§ TASK DIRECTIONS
Each line in the records below, from the one that contains "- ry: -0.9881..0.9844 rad" to the one that contains "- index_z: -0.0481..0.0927", should be reproduced exactly, the first and last included.

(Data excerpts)
= = = = = = =

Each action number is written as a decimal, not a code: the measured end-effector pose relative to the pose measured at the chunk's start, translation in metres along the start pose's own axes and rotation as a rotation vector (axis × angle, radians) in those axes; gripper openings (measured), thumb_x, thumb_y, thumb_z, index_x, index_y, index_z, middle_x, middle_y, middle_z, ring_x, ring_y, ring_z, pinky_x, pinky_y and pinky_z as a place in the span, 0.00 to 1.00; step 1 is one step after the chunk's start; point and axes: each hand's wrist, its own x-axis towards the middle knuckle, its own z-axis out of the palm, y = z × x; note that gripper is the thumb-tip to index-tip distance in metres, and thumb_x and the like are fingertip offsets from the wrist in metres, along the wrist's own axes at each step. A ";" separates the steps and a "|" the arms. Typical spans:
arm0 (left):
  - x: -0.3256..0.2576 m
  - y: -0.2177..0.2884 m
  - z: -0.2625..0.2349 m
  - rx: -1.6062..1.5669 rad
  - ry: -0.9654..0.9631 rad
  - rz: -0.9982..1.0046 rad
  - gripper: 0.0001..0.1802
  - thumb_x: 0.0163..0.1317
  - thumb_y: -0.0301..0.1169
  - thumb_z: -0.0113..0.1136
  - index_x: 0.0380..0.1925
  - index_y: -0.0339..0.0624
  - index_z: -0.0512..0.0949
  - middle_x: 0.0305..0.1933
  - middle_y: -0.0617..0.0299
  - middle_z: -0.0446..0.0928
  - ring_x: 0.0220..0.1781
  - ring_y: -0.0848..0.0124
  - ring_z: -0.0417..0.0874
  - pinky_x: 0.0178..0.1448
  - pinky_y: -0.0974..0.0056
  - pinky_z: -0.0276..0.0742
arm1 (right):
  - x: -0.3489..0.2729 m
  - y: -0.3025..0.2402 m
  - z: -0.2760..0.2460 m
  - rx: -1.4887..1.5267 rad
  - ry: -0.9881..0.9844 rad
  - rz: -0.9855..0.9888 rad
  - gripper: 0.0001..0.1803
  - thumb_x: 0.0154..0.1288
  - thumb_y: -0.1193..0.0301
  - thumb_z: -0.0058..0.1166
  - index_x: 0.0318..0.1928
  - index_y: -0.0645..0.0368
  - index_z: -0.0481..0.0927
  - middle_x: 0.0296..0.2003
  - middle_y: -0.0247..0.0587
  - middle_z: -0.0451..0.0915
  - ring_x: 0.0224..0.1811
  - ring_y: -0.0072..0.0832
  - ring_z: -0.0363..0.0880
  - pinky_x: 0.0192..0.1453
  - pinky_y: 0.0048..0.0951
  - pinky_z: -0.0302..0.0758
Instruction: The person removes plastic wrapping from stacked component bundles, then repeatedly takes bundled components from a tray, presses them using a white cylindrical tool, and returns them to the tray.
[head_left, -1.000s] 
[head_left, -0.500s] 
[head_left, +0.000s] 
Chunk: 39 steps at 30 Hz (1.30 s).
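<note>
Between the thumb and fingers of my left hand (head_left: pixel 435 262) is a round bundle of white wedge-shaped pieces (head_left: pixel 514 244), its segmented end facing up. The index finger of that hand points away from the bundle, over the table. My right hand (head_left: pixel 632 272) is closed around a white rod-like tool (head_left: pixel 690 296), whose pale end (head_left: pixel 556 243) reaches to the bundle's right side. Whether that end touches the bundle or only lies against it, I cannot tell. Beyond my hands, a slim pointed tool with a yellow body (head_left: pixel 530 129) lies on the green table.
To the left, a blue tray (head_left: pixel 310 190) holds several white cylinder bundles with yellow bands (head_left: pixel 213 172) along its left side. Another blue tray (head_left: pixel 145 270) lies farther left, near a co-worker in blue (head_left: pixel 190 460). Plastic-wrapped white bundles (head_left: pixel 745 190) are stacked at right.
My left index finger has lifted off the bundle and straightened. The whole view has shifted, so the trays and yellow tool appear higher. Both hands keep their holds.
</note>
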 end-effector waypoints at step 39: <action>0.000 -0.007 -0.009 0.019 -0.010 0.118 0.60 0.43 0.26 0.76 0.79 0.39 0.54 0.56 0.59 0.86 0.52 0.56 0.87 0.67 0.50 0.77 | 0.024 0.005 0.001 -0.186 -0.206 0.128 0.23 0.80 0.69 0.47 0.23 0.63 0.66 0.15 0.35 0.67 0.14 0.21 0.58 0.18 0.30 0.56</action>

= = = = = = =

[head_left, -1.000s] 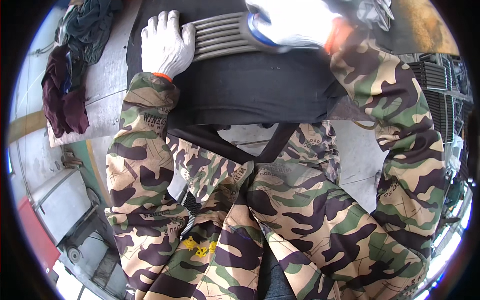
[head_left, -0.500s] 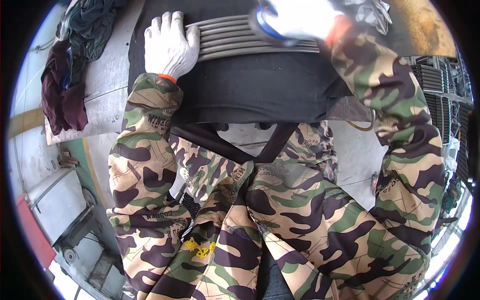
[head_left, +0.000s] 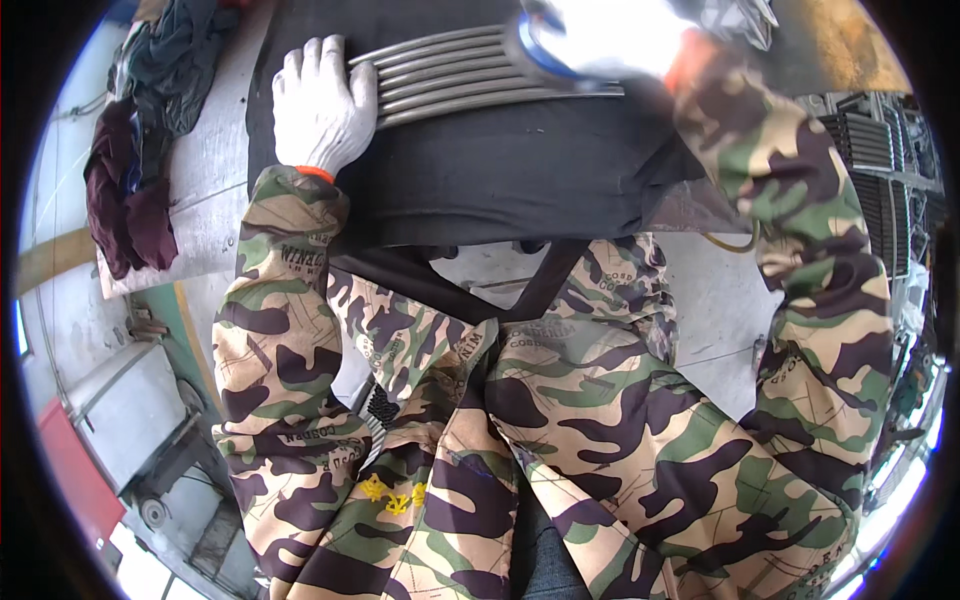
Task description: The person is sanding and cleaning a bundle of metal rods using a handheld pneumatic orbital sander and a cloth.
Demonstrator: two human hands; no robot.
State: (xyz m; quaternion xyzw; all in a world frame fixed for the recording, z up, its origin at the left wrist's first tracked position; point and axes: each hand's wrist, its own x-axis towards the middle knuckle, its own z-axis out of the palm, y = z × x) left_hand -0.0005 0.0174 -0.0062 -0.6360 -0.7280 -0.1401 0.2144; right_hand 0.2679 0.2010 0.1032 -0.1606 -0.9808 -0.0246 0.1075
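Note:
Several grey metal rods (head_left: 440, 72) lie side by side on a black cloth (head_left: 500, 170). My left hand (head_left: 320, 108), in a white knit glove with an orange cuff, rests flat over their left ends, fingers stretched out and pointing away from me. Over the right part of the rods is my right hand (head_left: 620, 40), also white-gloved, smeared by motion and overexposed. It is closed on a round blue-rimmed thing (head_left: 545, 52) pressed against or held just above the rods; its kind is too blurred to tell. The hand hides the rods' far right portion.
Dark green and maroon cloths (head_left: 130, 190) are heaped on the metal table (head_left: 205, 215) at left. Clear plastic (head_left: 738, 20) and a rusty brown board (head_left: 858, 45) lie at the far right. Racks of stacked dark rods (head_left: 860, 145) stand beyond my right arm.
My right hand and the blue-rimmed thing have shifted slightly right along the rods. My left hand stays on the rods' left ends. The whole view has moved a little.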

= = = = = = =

§ TASK ANSWER
  - ry: -0.9881..0.9844 rad
  - rz: -0.9855..0.9888 rad
  - gripper: 0.0001..0.1803
  - thumb_x: 0.0154..0.1288
  - thumb_y: -0.1193..0.0301
  - thumb_z: -0.0058..0.1166
  - index_x: 0.0318..0.1928
  - index_y: -0.0645..0.0368
  - index_z: -0.0481..0.0927

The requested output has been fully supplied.